Required action. From the data that follows, print exactly the lines starting at the one containing "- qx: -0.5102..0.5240" and ending at the one containing "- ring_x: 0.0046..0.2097"; include both of them and nothing more.

Given data.

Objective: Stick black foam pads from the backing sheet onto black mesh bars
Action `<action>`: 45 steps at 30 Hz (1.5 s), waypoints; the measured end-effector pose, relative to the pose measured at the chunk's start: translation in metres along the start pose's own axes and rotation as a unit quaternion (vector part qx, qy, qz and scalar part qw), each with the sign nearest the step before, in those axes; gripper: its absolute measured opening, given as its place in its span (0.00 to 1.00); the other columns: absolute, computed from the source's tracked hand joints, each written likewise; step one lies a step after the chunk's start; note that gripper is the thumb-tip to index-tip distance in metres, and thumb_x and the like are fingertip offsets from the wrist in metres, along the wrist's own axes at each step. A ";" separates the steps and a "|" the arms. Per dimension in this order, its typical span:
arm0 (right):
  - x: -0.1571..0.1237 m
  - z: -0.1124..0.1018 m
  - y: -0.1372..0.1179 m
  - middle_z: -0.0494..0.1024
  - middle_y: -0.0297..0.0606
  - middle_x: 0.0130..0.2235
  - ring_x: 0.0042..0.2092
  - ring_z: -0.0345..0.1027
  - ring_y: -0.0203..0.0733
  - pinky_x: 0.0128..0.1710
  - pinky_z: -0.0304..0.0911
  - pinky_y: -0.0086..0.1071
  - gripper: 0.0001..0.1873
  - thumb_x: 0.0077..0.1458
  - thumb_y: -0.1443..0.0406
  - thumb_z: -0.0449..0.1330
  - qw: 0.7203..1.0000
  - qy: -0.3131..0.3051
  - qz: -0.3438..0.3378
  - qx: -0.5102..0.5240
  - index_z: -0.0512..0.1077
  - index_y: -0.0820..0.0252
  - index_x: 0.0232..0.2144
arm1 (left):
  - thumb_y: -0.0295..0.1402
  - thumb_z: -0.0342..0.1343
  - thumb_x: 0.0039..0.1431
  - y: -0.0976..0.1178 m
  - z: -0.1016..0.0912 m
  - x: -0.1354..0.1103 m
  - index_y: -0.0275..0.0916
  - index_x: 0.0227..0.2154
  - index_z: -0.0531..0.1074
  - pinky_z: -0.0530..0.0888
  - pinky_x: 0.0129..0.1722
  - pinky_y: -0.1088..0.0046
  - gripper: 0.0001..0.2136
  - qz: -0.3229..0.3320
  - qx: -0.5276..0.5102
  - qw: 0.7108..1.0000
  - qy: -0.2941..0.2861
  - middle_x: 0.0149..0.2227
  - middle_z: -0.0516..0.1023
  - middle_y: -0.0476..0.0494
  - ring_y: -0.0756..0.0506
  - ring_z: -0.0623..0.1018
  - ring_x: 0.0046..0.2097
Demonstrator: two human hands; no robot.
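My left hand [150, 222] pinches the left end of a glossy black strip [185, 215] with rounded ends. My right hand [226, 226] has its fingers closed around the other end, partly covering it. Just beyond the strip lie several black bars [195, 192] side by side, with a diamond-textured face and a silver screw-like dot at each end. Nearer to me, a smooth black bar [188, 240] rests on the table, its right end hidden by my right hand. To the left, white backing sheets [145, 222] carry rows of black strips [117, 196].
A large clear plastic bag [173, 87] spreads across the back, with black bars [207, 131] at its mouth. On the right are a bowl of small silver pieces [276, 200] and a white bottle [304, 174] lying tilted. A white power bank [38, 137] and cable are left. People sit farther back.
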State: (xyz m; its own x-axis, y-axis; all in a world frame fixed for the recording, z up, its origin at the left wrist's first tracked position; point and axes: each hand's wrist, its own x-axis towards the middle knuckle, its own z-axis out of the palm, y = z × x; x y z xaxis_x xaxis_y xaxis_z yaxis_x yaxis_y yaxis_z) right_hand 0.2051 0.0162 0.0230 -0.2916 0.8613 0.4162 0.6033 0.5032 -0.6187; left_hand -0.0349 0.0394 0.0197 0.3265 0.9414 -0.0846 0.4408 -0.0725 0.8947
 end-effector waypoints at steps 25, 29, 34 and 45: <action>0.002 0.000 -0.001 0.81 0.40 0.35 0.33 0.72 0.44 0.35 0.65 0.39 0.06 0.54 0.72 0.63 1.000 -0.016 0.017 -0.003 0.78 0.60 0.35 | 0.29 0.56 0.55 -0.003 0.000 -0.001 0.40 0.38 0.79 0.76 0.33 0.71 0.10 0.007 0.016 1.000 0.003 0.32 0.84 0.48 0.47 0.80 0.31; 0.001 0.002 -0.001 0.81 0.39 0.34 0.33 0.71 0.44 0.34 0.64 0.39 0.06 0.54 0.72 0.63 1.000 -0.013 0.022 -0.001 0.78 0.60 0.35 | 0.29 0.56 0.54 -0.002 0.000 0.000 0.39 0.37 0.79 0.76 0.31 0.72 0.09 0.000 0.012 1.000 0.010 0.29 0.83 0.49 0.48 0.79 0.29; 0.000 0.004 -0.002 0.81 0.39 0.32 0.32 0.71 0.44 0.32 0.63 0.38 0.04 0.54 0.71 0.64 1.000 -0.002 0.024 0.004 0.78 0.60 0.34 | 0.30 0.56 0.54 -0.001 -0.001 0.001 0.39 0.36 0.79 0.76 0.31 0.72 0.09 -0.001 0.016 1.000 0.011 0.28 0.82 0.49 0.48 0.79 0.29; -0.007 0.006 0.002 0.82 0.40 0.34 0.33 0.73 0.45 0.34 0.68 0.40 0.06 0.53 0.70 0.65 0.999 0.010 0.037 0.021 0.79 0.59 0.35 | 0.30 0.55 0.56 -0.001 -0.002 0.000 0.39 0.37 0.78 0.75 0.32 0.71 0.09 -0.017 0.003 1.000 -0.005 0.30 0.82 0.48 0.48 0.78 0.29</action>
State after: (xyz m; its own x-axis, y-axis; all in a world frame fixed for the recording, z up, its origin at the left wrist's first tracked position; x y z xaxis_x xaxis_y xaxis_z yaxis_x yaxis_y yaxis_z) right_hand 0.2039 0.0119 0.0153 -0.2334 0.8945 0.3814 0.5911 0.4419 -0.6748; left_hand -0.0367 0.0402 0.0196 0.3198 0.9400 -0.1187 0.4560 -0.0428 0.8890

Problem solution.
  - qx: -0.5102..0.5240
  - index_z: -0.0512..0.1077
  - index_y: -0.0820..0.0252
  - index_x: 0.0232..0.2144
arm1 (left):
  - thumb_y: -0.0295..0.1402
  - thumb_z: -0.0342..0.1343
  - thumb_x: 0.0039..0.1431
  - y: -0.0976..0.1178 m
  - z: -0.1016..0.0912 m
  - x: -0.1354..0.1103 m
  - index_y: -0.0275..0.0916
  - index_x: 0.0227..0.2154
  - index_z: -0.0531..0.1074
  - pinky_z: -0.0530..0.0888
  - pinky_x: 0.0129..0.1722
  - pinky_y: -0.1088..0.0046
  - gripper: 0.0001..0.2136
  - qz: -0.3229..0.3320
  - qx: -0.5276..0.5102
  - qw: 0.7108..1.0000
  - qy: -0.2941..0.2861
  - middle_x: 0.0149..0.2227
  - middle_z: -0.0516..0.1023
  - middle_y: -0.0476..0.0494
  - ring_y: -0.0756..0.0506
  - ring_z: -0.0623..0.1018
  - ring_x: 0.0046..0.2097

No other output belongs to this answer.